At level 1 we have the so-called “segment controller,” a sequential process synchronized with respect to the drum interrupt and the sequential processes on higher levels. At level 1 we find the responsibility to cater to the bookkeeping resulting from the automatic backing store. At this level our next abstraction has been achieved; at all higher levels identification of information takes place in terms of segments, the actual storage pages that had lost their identity having disappeared from the picture.
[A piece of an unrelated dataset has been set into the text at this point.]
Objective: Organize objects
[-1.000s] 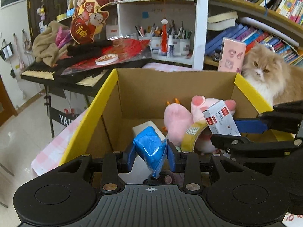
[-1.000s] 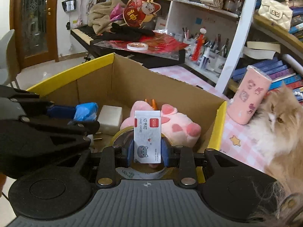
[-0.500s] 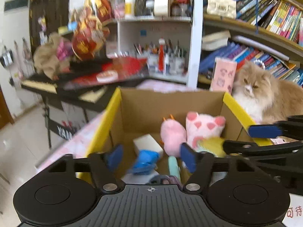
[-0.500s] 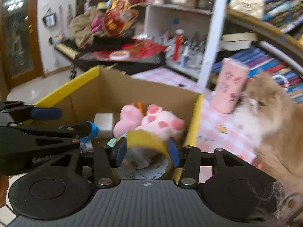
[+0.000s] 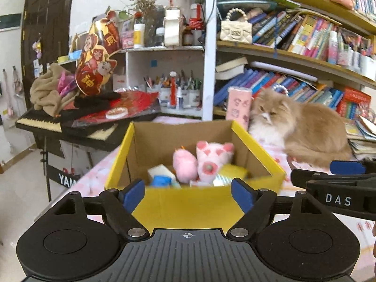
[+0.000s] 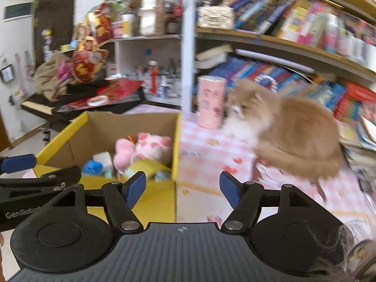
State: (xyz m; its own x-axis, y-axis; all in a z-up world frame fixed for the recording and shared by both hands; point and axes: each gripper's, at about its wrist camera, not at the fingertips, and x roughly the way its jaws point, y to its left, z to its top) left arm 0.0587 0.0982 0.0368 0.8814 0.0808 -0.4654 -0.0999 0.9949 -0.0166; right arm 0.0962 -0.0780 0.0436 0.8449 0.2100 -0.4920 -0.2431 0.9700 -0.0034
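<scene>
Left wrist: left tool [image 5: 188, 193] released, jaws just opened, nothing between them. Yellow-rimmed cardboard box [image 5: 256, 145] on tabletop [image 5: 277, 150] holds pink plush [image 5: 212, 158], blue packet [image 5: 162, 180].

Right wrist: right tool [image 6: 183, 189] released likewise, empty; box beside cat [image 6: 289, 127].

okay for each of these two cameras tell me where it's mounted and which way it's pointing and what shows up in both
Left wrist: sits on the left gripper, looks forward and slightly down at the cardboard box; its open blue-padded fingers and the right gripper's side show.
Right wrist: sits on the right gripper, faces the box's right corner and pink checked tablecloth; its open fingers and the left gripper's side show.
Shared: box, pink plush pig, cat, bookshelves.
</scene>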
At level 2 we find the “message interpreter” taking care of the allocation of the console keyboard via which conversations between the operator and any of the higher level processes can be carried out. The message interpreter works in close synchronism with the operator. When the operator presses a key, a character is sent to the machine together with an interrupt signal to announce the next keyboard character, whereas the actual printing is done through an output command generated by the machine under control of the message interpreter. (As far as the hardware is concerned the console teleprinter is regarded as two independent peripherals: an input keyboard and an output printer.) If one of the processes opens a conversation, it identifies itself in the opening sentence of the conversation for the benefit of the operator. If, however, the operator opens a conversation, he must identify the process he is addressing, in the opening sentence of the conversation, i.e., this opening sentence must be interpreted before it is known to which of the processes the conversation is addressed! Here lies the logical reason for the introduction of a separate sequential process for the console teleprinter, a reason that is reflected in its name, “message interpreter.”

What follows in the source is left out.